Aim of the task: Two lines in the data below mark the range: the one with "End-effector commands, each" and the one with "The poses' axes". Return both, along with every line between them, exactly.
[[ Data segment open ]]
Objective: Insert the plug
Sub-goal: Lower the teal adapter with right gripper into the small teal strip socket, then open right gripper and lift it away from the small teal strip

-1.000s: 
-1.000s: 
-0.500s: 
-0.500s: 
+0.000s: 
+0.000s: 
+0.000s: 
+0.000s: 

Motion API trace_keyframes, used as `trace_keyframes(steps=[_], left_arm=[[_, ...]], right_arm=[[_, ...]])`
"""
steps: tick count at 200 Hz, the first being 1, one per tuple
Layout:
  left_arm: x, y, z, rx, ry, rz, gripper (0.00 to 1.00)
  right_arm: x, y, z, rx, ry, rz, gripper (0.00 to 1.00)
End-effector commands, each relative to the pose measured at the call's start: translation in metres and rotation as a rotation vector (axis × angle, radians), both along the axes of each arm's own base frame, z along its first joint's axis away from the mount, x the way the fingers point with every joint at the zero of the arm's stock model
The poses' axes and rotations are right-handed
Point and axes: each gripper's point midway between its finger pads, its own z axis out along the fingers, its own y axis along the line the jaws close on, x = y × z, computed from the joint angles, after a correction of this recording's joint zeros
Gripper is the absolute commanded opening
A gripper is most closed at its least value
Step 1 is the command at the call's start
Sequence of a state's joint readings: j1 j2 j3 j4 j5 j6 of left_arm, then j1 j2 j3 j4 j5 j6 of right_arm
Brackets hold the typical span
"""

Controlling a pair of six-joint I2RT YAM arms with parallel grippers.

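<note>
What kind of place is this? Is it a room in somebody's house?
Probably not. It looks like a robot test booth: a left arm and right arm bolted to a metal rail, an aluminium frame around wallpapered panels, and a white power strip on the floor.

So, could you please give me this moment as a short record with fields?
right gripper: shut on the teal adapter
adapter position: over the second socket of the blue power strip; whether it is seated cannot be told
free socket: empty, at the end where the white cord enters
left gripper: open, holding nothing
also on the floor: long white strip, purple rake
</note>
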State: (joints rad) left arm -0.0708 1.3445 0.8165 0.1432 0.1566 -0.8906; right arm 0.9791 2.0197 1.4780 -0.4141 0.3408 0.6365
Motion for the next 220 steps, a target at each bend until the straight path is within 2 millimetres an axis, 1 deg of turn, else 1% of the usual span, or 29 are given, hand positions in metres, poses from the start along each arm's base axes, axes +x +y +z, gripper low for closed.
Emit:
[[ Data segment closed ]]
Task result:
End-effector commands, each relative to the pose measured at the call's start: translation in metres and rotation as a rotation vector (axis × angle, radians), both along the axes of each arm's own base frame, z along its first joint's axis away from the mount, x the way the fingers point with every joint at the zero of the arm's stock model
The poses' axes and rotations are right-handed

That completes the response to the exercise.